Music therapy pioneer Helen Odell-Miller OBE given lifetime award

Professor Emeritus Helen Odell-Miller OBE has been honoured by the British Association for Music Therapy for her remarkable achievements in establishing music therapy in the UK.

Helen, who was the founding director of the Cambridge Institute for Music Therapy Research at Anglia Ruskin University (ARU) before stepping down last summer, received the Lifetime Achievement Award at the association’s annual conference.

Professor Emeritus Helen Odell-Miller OBE

Helen’s first music therapy role was in Cambridge in 1977, where she was responsible for developing a new music therapy service for children and adults with learning disabilities at the Ida Darwin Hospital at Fulbourn. Early on, she moved to work with adults, young people and children with mental health issues in the NHS, and pioneered music therapy approaches drawing on psychotherapy fields.

Helen became internationally known as a clinician, trainer, researcher, and tireless advocate for the profession over the following 47 years. At ARU she has written countless books and journal articles, delivered 22 keynote speeches and supervised 29 PhDs.

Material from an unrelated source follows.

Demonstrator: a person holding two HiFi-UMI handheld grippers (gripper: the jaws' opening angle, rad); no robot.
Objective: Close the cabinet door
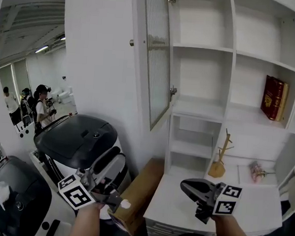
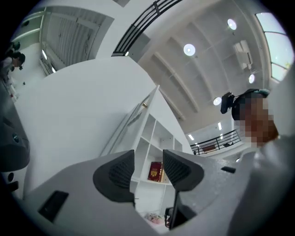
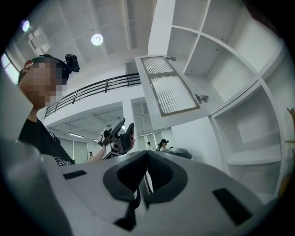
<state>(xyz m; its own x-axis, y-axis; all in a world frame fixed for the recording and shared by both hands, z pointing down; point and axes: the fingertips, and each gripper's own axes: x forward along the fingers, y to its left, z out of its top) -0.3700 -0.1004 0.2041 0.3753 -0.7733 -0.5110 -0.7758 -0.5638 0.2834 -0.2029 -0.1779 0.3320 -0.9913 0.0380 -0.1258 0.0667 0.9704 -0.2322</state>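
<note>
- Nearest the onlooker, the left gripper point(image 2: 147, 171) is held low with its jaws apart and nothing between the ribbed pads.
- Beside it, the right gripper point(image 3: 146, 156) is also held low; its jaws are together at the tips and grip nothing.
- A cardboard box point(image 1: 140, 192) lies between the two grippers, just right of the left one, against the white base ledge point(image 1: 176, 206) over which the right gripper hovers.
- Two dark-lidded bins point(image 1: 77, 135) stand just behind and left of the left gripper.
- The cabinet door point(image 1: 158, 65), a white frame around ribbed glass, stands swung wide open. It sits high above and beyond both grippers, over the gap between them, well apart from each; neither touches it.
- Right of the door, above and beyond the right gripper, the white shelving unit point(image 1: 201, 110) lies uncovered.
- A wooden stand point(image 1: 219, 160) and pink flowers point(image 1: 257, 171) rest on the low shelf just beyond the right gripper.
- A red book point(image 1: 273, 97) stands upright farther up, well above the right gripper.
</note>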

As well as being instrumental in leading the development of music therapy as a profession within the NHS, Helen was one of the co-founders of the European Music Therapy Confederation in 1990, and helped to establish the UK’s first master’s qualification in music therapy at Anglia Ruskin in 1994.

She helped to introduce changes to the NICE guidelines for dementia in 2019, which recommended music therapy for people with dementia for the first time, and in 2021 ARU received the Queen’s Anniversary Prize – the highest national honour awarded in UK higher and further education – for research into music therapy for people with dementia, which was led by Helen.

Helen was awarded an OBE for services to music therapy in 2016, and alongside her professor emeritus role at ARU, she continues as the chair of The Music Therapy Charity.

She said: “I am honoured to receive this award, for which I thank every music therapy participant, colleague, trainee, friend and family member, without whom none of these achievements would have been possible. Music therapy is developing quickly in the modern world, and particularly in the UK, led by the British Association for Music Therapy.”